Now I am in here with quite a different story, and it has got to be known that Bulldog Templar does not brush off that easy.

I am remembering a legend, true or not, that once when S S Van Dine happened to be close to the scene of another murder, it was suggested by some newspaper that he might cooperate with the gendarmerie and help run the villain to earth in the best Philo Vance manner; whereupon Mr Van Dine placed himself in the center of four wheels and trod on the loud pedal so rapidly that his shadow had to be sent after him by express.

We Templars are made of sterner stuff. Just give us a chance to stick our neck out, and a giraffe is not even in our league.

So we are going to sign our name to this invitation to all of you voting citizens to take a good long look at the suicidal Mr Stephens.

He was, we observe, the stern and melancholy type which can get along without life anyway. He proved that by the way he spent his last days here, drinking all night in speakeasies and dancing with the girls. He didn't go much for fun of any kind, which is said to soften people up. He was strictly an ascetic; and when he knocked himself off he was still going to be tough. He wouldn't jump out of a window, or take an overdose of sleeping tablets, or put a gun in his ear and listen to see if it was loaded. He deliberately picked the most painful way that a man can die.

He figured he had some suffering coming to him. After all, he wasn't broke, for instance, which has been known to make some people so. unhappy that they have let air into their tonsils with a sharp knife. He seems to have had plenty of spending money. So he was going to have his hard times on his deathbed instead of before.

He even went 20 miles out of town to do it, walking all the way, since the street cars don't go there, so that he'd have lots of time to look forward to it and enjoy the prospect.

He was a consistent guy, too. He didn't mean to be selfish about his suffering. He wanted somebody else to have some of it too. So after he'd taken his gasoline shower, and before he struck the match, he carefully chewed up and ate the bottle he'd brought it in, so that Lieutenant Kinglake could have something to worry about. Not knowing, of course, that Lieutenant Kinglake wouldn't worry about a little thing like that at all.
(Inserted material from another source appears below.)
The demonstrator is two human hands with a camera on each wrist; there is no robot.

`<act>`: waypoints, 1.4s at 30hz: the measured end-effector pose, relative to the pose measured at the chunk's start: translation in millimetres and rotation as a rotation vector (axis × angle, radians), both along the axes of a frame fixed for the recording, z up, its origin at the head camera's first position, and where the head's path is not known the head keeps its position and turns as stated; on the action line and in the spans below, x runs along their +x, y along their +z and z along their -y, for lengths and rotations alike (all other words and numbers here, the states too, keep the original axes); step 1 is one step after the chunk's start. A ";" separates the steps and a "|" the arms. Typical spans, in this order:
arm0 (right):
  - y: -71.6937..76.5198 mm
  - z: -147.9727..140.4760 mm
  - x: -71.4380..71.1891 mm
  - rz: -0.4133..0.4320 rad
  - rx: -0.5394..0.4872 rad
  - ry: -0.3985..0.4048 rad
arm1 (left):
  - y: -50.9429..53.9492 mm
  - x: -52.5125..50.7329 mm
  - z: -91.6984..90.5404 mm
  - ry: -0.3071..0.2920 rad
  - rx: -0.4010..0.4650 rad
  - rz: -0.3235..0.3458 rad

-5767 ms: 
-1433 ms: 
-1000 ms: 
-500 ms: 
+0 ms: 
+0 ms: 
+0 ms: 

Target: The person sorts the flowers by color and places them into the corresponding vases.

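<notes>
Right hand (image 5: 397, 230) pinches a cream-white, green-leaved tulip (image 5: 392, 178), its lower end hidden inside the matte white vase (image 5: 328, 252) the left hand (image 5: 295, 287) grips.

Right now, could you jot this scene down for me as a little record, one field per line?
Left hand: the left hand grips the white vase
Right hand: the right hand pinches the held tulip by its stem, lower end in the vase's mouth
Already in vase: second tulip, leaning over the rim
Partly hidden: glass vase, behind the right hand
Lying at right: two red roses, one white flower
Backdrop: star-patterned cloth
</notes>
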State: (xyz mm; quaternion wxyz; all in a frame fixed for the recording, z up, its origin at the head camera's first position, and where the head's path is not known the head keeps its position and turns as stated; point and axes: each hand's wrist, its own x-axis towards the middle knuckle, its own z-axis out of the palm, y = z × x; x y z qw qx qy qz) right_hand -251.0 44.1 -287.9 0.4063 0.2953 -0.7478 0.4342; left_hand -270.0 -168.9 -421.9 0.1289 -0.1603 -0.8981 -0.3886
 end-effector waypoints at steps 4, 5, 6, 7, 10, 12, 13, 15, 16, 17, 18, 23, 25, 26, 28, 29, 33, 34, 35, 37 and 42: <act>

It always gives us Templars a great respect for the benignness of Providence to observe how frequently a hard-pressed police department, facing a nervous breakdown before the task of breaking a really difficult case, has been saved in the nick of time by discovering that there never was a murder after all. It makes us feel pretty good to think that cops are practically people, and God takes care of them as well as Pearl White.

The Saint was beginning to enjoy himself by then. He lighted a cigarette and gazed at the ceiling for a while, balancing his ideas for the finale. Then he went on when he was ready.

But let's pretend that we don't have the clear and penetrating vision of Lieutenant Kinglake. Let's just pretend that we are too dumb to believe that a man in the dying agonies of third degree burns cooked up that wonderful story about three men who did it to him, just because he was too modest to want to take the credit. Let's pretend there might really have been three other men.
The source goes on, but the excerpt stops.